10 agosto 2011

Verano de 2011

Está resultando un año francamente extraño. Sigo con mis disquisiciones mentales sobre la estupidez humana, los valores de la amistad y un millar de cosas más. Supongo que va por temporadas, hay épocas en las que estoy efusiva y feliz y otras en las que tengo ganas de tirarme por un puente. Qué le vamos a hacer...

Este verano no ha sido una excepción, mucho movimiento pero poca socialización. La situación actual de amistades alejadas no ayuda. Al final nos fuimos a las Ex Mundis, las jornadas roleras almerienses por excelencia, y no lo pasamos mal, pero me quedé con esa sensación de extraño vacío por dentro, esa sensación de que esto ya no es lo mismo que antes, de que ya no soy la misma persona.

El viaje a Asturias fue un remanso de paz, un tiempo para pensar hacia dónde estamos yendo exactamente. Pero se acabó pronto. Al menos esta vez pude ver el mar, aunque fuese poco tiempo.

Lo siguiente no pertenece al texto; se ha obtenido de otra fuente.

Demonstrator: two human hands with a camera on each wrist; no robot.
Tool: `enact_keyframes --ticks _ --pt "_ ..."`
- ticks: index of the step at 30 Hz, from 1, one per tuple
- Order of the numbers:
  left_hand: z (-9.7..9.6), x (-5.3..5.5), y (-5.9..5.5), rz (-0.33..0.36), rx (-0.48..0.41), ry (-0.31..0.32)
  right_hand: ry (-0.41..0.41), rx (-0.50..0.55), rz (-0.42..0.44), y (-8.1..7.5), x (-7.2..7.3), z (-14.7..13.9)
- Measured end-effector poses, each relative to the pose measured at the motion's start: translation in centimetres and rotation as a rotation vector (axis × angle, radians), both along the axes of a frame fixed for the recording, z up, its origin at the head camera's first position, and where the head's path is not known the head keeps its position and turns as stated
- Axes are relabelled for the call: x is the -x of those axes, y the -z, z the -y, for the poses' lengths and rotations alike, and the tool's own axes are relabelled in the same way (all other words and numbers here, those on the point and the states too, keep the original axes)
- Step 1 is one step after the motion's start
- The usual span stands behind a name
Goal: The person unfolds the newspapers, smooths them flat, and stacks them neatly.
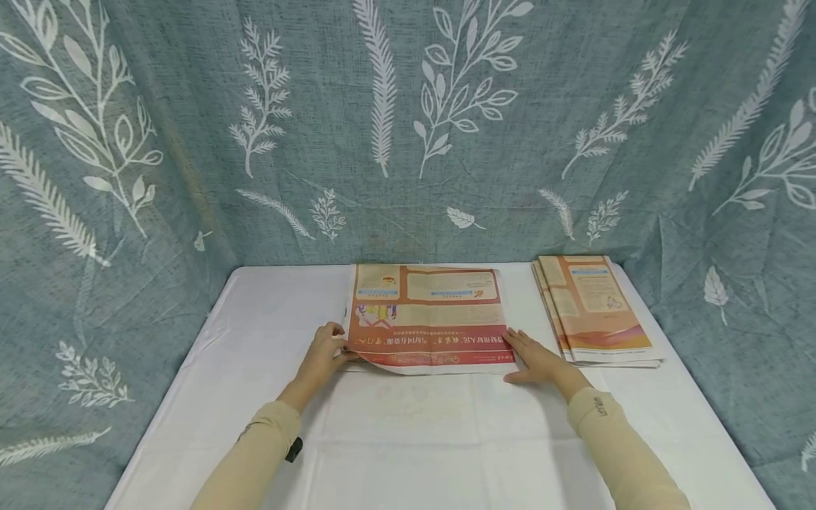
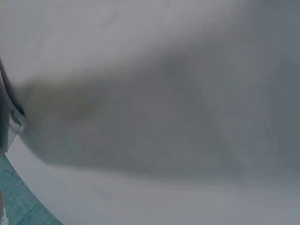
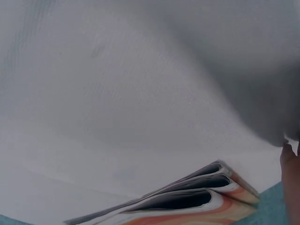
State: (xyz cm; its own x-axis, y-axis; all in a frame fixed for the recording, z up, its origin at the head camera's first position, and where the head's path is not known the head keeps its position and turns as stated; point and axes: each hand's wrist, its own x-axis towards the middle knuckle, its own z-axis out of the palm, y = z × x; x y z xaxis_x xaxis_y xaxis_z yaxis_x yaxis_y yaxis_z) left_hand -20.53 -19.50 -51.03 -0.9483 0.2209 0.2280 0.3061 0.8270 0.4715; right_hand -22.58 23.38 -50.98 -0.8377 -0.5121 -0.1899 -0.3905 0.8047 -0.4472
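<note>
A newspaper [image 1: 433,319] with red and orange print lies flat near the far edge of the table. At its near left corner, my left hand [image 1: 326,354] pinches the paper between thumb and fingers, and the near edge there curves up a little. My right hand [image 1: 537,360] rests at the paper's near right corner, fingers extended and touching its edge. In the right wrist view, fingers [image 3: 290,171] show at the right border. Only a sliver of paper [image 2: 15,119] and a dark strip appear at the left border of the left wrist view.
Right of the newspaper lies a stack of folded newspapers [image 1: 602,312], whose rounded folds [image 3: 187,201] show in the right wrist view. A white cloth [image 1: 414,439] covers the table. Behind hangs a green curtain [image 1: 319,127] with white leaf patterns.
</note>
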Motion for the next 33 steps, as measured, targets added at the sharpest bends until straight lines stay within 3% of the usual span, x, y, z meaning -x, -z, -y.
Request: enact_keyframes --ticks 6,9,16,24,29,33 --pt "0.0 0.9 -0.6 0.15 -0.082 -0.062 -0.025 0.049 -0.06 0.8 0.1 0.3" --pt "0.0 1.1 -0.8 0.191 -0.094 -0.081 -0.03 0.059 -0.078 1.1 0.2 0.8" --pt "0.2 1.2 -0.7 0.206 -0.121 -0.106 -0.089 0.027 -0.114 1.3 0.4 1.9" --pt "0.3 0.9 -0.2 0.287 -0.124 -0.128 -0.076 -0.072 -0.173 1.4 0.3 1.6" --pt "0.3 0.8 0.2 0.293 -0.158 -0.133 -0.07 -0.079 -0.183 1.5 0.2 1.3" --pt "0.3 0.8 0.4 0.29 -0.183 -0.18 -0.052 -0.031 -0.207 1.6 0.3 1.7"
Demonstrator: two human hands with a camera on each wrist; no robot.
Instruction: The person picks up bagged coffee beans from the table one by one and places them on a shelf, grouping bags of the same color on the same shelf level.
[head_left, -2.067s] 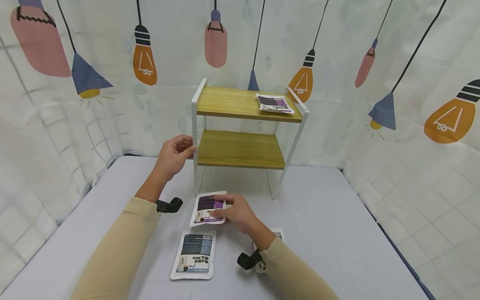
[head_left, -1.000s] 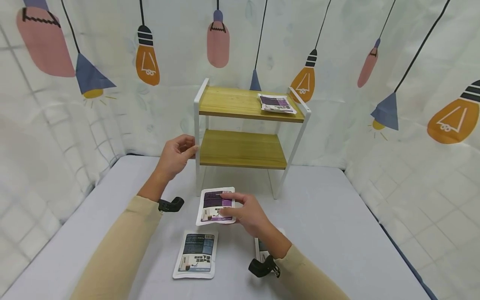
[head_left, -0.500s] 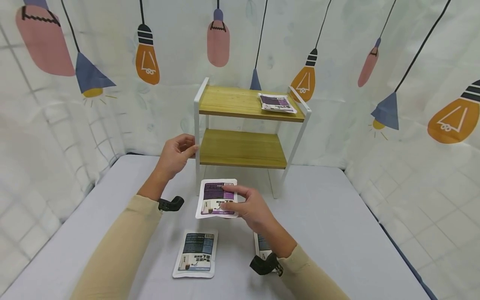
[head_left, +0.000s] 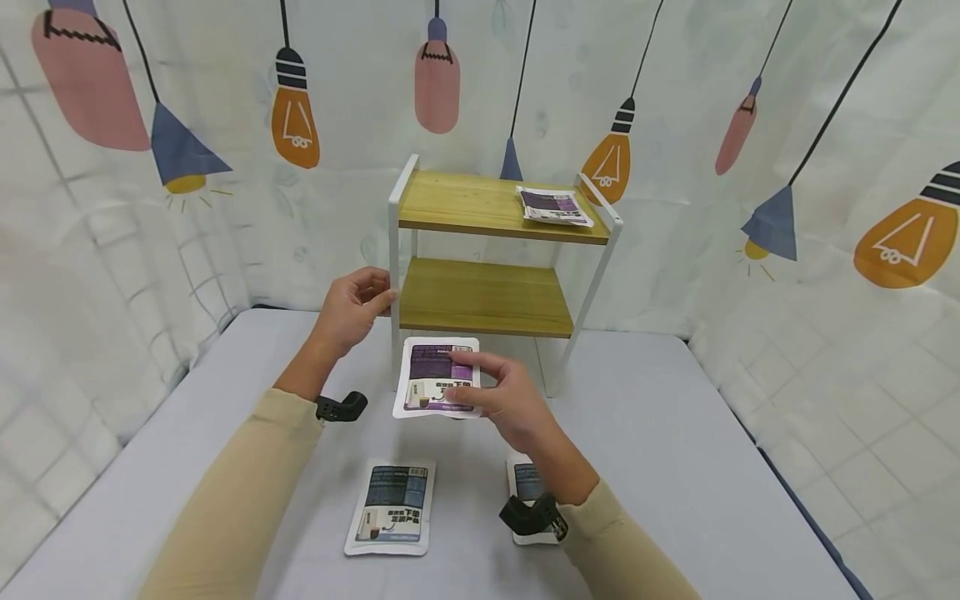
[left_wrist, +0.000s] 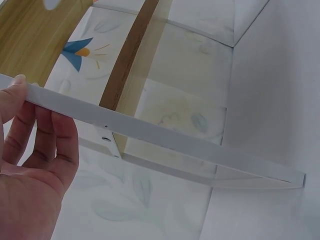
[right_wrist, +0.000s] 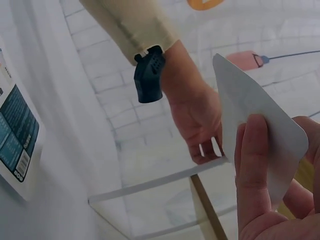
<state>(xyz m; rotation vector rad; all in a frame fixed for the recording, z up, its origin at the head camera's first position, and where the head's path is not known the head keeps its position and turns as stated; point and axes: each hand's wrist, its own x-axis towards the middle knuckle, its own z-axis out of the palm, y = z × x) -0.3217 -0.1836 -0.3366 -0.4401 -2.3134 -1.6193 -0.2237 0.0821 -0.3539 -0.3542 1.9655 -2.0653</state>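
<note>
My right hand (head_left: 510, 400) pinches a white-edged pouch with a purple label (head_left: 429, 377) by its right side, held up in front of the shelf's lower board. In the right wrist view the pouch's plain white back (right_wrist: 250, 115) shows, with fingers pressed against it. My left hand (head_left: 352, 310) grips the white left front leg of a two-tier shelf (head_left: 394, 250); in the left wrist view the thumb and fingers of that hand (left_wrist: 40, 150) lie on either side of the white frame bar (left_wrist: 150, 131).
A similar purple pouch (head_left: 555, 207) lies at the right of the upper wooden board (head_left: 457, 196). On the white table (head_left: 645, 433) lie two blue-labelled pouches, a left pouch (head_left: 392, 508) and a right pouch (head_left: 525, 479) partly hidden by my right wrist. A lamp-patterned curtain (head_left: 337, 100) stands behind.
My right hand has lifted the purple pouch up from near the table and slightly to the right, toward the lower board. The left hand stays on the shelf leg.
</note>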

La vuelta a Mordor, como siempre, dura, más porque me tocaba trabajar y todo el tema de las obras. Sí, estamos de obras en casa, como si no tuviésemos bastantes cosas que hacer, nos hemos metido a levantar todo el baño y está llevando más tiempo de lo que esperabamos. Bueno, sólo puedo pensar en lo chulo que va quedar porque ahora todo lo que hay son problemas.

La semana que viene volvemos a tener unos días libres que supongo que aprovecharemos para acabar de rematar lo del baño, comprar cosillas y dejar la casa más o menos decente, que va siendo hora. Al menos así no pienso tanto en que la gente que tenía a mi alrededor se ha distanciado por razones estúpidas.

Cada vez me quedan menos personas en las que apoyarme cuando paso un mal rato. Supongo que es verdad el dicho, lo que no te mata te hace más fuerte; esto no me matará y además me ayudará a depender menos de los demás. Hay que valerse por uno mismo.